• [WHAT YOU SHOULD DO]
Apart from pictures, transcribe exactly each line from the one containing "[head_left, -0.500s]" through the final line of the listing below.

• [DATASET EXTRACT]
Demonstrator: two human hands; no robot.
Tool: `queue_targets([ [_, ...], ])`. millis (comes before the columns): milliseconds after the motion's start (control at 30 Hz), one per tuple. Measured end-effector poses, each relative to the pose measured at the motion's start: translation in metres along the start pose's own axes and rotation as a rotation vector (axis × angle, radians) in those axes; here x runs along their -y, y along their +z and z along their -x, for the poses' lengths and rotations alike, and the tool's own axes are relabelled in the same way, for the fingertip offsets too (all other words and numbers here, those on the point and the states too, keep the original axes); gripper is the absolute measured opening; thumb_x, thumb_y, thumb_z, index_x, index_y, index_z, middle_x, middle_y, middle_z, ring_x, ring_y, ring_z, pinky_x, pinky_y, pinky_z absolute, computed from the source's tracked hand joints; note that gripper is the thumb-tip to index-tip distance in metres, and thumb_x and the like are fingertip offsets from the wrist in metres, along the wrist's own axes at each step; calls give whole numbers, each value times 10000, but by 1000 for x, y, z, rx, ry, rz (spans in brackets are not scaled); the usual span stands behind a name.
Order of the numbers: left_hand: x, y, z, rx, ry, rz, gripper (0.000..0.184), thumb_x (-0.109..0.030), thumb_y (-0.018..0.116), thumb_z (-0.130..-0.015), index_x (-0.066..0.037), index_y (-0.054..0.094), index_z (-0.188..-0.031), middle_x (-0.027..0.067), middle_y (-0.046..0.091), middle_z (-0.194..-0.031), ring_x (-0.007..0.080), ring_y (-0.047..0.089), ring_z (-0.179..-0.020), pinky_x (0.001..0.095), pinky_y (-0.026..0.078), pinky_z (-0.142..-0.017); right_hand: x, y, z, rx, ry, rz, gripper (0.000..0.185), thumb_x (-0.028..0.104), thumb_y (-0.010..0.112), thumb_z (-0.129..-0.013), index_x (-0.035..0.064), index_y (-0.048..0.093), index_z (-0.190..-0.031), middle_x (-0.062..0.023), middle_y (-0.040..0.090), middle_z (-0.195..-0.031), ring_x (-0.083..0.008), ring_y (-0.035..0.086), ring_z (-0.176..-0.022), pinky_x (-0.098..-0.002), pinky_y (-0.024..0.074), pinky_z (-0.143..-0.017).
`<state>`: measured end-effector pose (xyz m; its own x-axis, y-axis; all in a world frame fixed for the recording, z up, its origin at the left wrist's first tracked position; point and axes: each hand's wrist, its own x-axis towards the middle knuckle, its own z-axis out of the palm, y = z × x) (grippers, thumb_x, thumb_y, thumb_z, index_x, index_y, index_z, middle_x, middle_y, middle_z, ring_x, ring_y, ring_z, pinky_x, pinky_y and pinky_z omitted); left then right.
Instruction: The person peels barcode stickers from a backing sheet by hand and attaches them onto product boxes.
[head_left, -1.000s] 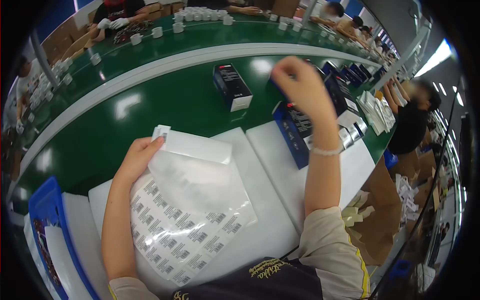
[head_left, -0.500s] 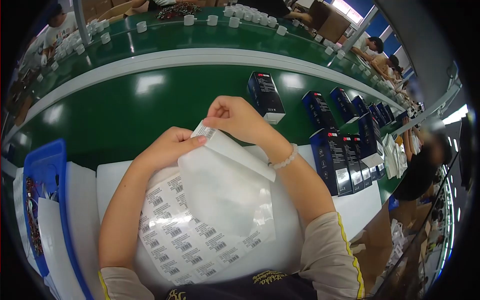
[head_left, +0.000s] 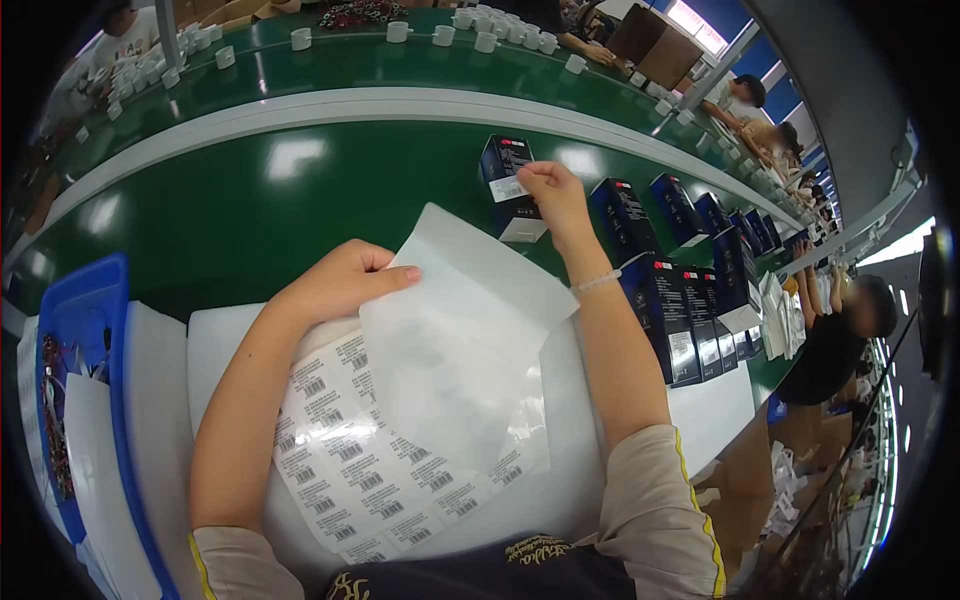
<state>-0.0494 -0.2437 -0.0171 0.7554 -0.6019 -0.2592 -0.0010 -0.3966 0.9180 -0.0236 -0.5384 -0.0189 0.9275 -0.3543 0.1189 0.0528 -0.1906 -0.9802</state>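
Note:
My left hand [head_left: 355,280] pinches the edge of a whitish label backing sheet [head_left: 450,330] between thumb and fingers. Under that sheet lie further sheets of printed barcode labels [head_left: 345,470]. A small white barcode label [head_left: 508,188] is pinched by my right hand [head_left: 557,200], in front of a dark blue box [head_left: 520,222] standing on the green bench. Whether the label touches the box I cannot tell. A beaded bracelet circles my right wrist.
Several dark blue boxes [head_left: 665,320] stand at the right, some with white labels. A blue tray [head_left: 120,400] of wired parts is at the left. White foam [head_left: 230,350] lies under the sheets. White cups [head_left: 397,32] line the far belt; co-workers sit beyond and at right.
My right hand has moved away from the sheet, up and to the right, carrying a peeled label to the lone box. My left hand stays on the sheet.

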Motion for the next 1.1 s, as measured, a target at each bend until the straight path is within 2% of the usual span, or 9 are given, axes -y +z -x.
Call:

• [SOLUTION TO THE EXERCISE]
[head_left, -0.500s] 
[head_left, +0.000s] 
<state>-0.0494 -0.2437 -0.0171 0.7554 -0.6019 -0.2592 -0.0010 -0.3966 0.9180 -0.0236 -0.5384 -0.0189 0.9275 -0.3543 0.1189 0.0528 -0.1906 -0.9802</state>
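Note:
My left hand [head_left: 355,280] pinches the edge of a whitish label backing sheet [head_left: 450,330] between thumb and fingers. Under that sheet lie further sheets of printed barcode labels [head_left: 345,470]. A small white barcode label [head_left: 508,188] is pinched by my right hand [head_left: 557,200], in front of a dark blue box [head_left: 520,222] standing on the green bench. Whether the label touches the box I cannot tell. A beaded bracelet circles my right wrist.
Several dark blue boxes [head_left: 665,320] stand at the right, some with white labels. A blue tray [head_left: 120,400] of wired parts is at the left. White foam [head_left: 230,350] lies under the sheets. White cups [head_left: 397,32] line the far belt; co-workers sit beyond and at right.
My right hand has moved away from the sheet, up and to the right, carrying a peeled label to the lone box. My left hand stays on the sheet.
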
Motion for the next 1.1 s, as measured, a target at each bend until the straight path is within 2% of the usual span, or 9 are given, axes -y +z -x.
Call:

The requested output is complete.